Mutlak olarak güzel bir duygu olarak kabul edilse de, hasret, gözyaşı, ıstırap gibi bir çok olumsuzluklarla da çevrelenmiştir aşk. Acaba aşk iyidir de çevresi mi kötüdür. Haksızlık etmeyeyim aşkın neşe, zevk, hayata anlam katma gibi birçok olumlu etkileri vardır. Ama sizde haksızlık etmeyin yanı başında ıstırabın olmadığı bir aşk yaşanmış mıdır dünyada? Bakınız aşka dair filmlere, şarkılara, şiirlere hemen hepsinin içinde gözyaşı yok mudur?

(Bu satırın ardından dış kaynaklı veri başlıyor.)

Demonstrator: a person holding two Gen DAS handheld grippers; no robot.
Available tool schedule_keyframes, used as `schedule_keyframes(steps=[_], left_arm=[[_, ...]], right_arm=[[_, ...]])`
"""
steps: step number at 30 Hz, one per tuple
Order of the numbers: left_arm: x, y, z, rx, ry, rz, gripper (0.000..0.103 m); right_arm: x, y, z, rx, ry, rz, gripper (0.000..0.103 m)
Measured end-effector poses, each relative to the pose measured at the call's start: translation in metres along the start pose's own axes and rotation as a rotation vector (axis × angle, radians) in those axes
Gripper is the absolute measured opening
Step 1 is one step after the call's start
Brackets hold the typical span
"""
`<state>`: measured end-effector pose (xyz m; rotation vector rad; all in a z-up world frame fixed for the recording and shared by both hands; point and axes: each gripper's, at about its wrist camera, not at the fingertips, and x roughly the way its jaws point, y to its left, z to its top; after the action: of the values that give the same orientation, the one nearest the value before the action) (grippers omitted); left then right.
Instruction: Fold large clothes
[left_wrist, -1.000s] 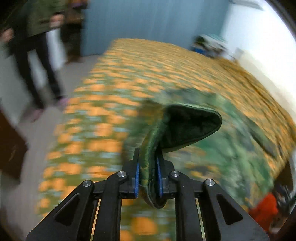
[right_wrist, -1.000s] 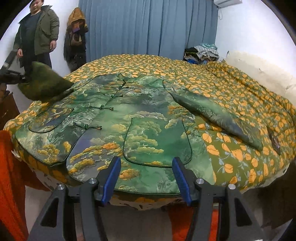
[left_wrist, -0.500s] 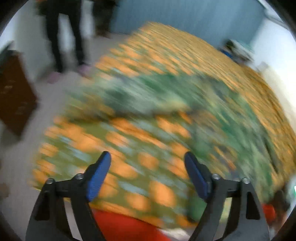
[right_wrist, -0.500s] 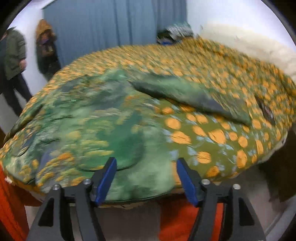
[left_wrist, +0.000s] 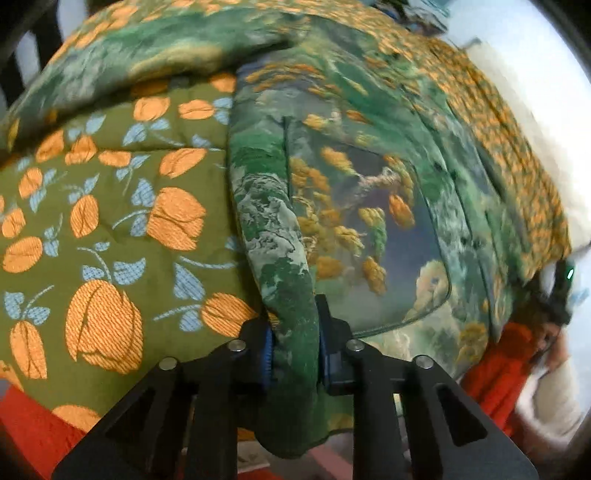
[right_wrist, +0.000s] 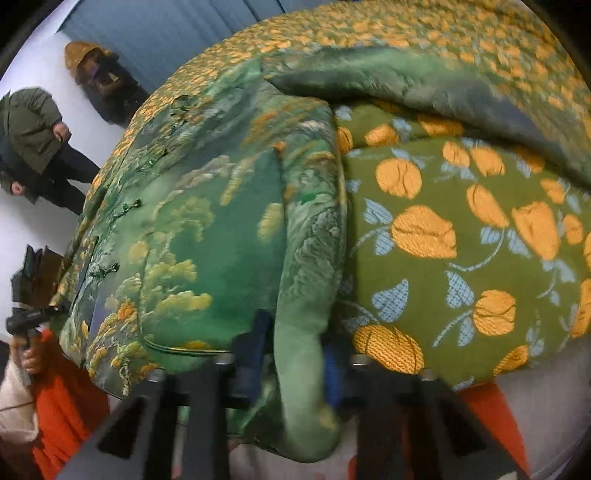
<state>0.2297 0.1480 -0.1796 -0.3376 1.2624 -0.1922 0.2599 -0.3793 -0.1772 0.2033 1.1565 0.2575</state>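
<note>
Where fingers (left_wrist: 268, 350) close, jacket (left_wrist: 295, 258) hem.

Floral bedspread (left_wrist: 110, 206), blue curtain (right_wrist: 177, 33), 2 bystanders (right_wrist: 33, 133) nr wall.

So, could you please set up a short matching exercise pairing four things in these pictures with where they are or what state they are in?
Things:
1. left gripper
2. right gripper
3. patch pocket
4. person in the green coat

Places or states:
A. stands on the floor beside the bed
B. shut on the jacket's hem, with the bedspread to its left
C. sewn on the front of the green brocade jacket
D. shut on the jacket's hem, with the bedspread to its right

Pairs: 1-B, 2-D, 3-C, 4-A
</note>
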Motion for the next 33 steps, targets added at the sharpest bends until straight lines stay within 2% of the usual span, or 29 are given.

Aşk bir aşkınlıktır aslında. Aşk bir aşırılık bir yoğunluk bir duygu tsunamisi belki bir cinnet halidir. Aşk istem dışı gelişir. Kalbimizin en güzel köşesine kurulur ve emirler yağdırır kalbe akla kısacası her şeye.
Aşık olanlar bilir. O an yani aşk iksirinin kalbe damladığı an her şey silinir dünyadan. Ne para ne makam hatta ne dost ne arkadaş ne akraba gölgeleyemez aşkı, önüne geçemez. Öyle bir güce ulaşır ki bu duygu insanın hayatı bile bazen çok değersiz ve anlamsız kalır.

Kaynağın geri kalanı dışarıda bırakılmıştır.